I don’t see how your model operation gets access to the prepared data. The only way this could work is if you’re saving the data set to a shared/known location.

Regarding the pipeline, let’s just set that aside for now.

Can you run these steps?

  1. Run prepare data - this generates the data sets.
  2. Run a single model op using grid search across whatever flag search space you want - each run uses the data set from step 1.

Is that possible? Or do you need to re-run the prepare data each time?

Regarding “saved flags” I gave you a working example of how to do that. Did you run that and see how it works?

@garrett, yes, I am ‘saving the data set to a shared/known location’, I thought this is the only possibility. How could model use X_train and other files from data-prep? That is the reason I commented requires attribute.

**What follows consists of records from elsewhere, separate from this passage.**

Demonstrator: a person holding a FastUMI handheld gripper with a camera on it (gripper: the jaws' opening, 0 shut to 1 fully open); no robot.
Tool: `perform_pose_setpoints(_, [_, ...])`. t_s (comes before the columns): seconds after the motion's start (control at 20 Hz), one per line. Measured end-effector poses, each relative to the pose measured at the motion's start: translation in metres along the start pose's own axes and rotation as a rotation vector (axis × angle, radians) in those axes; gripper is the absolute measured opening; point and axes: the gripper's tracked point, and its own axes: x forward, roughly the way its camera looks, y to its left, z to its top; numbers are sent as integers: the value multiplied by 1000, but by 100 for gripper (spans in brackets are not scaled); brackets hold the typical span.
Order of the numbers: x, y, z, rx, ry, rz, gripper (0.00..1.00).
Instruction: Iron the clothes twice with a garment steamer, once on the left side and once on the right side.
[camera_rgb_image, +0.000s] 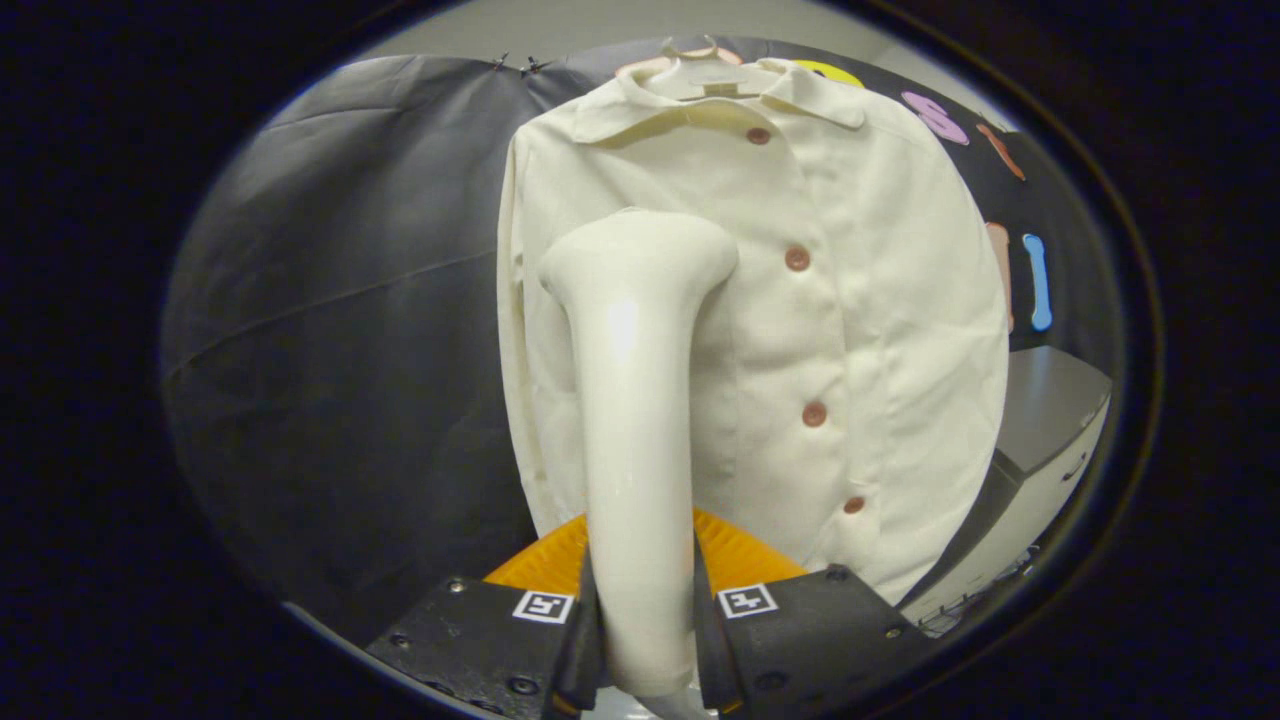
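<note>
— Cream cotton, is it, that shirt (800, 300) ahead of you?

— It looks so. It hangs on a hanger (700, 75) against the dark booth wall, buttoned down the front, collar at the far top. My gripper (645, 630) has its jaws pinched on the handle of the garment steamer (635, 400), one on each flank, and the steamer stands upright between them, its head lying over the shirt's left front panel, left of the button row.

— So which step are you on?

— I judge it the left-side pass. The head sits high on that panel, below the collar. Whether it touches the cloth I cannot tell.

— And next?

— A steady run along that panel, head flat to the fabric, my pinch firm so the handle does not twist. Then across the buttons to the right side. Something orange (740, 555) lies near, just beyond my jaws, and a pale cabinet (1050, 440) stands to the right of the shirt.
</note>
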Motion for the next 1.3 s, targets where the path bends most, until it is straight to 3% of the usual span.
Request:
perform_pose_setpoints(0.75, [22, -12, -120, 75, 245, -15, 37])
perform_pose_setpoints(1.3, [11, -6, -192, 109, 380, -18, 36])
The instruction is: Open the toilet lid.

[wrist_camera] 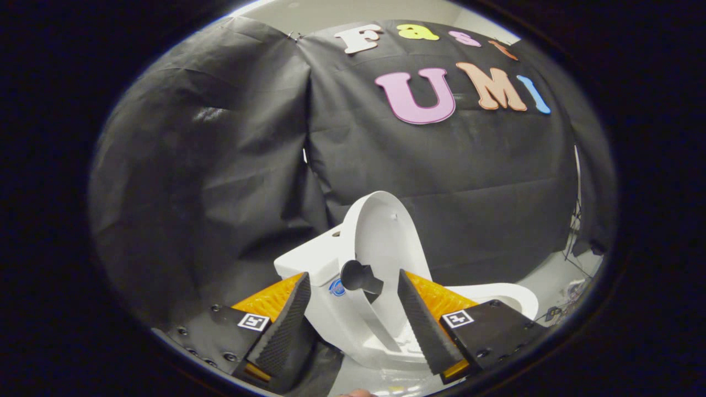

I can run steps 1. and 2. you recommend to try.

I can run pipeline-1 and pipeline 2 too. They are just different than in your example (pipeline-rf and pipeline-rf-opt):

I think it would help to get on the same exact page - with runnable code. The sample project I created is an attempt to share code that I know works. We could take the other approach - you share code with me and I modify it to work as it should/you want it to.

Let me make a suggestion. If you can create a small, separate project that is as simple as possible - and all it does is fake work that is representative of the real work - we can use that to address your issues.

I’m happy to spend the time with you on this. I know you’ve invested a lot of time and I’d like you to benefit from that.

Let’s pick a project on GitHub and use that to make concrete, runnable changes. Once you see things working, I think you’ll feel a lot better and less frustrated.

Actually this code is working now. I didn’t know I can ‘override’ flag values from pipeline.

I am only not sure if my approach of saving files to shared folder is wrong for some reason.

I will create sample data in the same repo so you can reproduce my result if needed.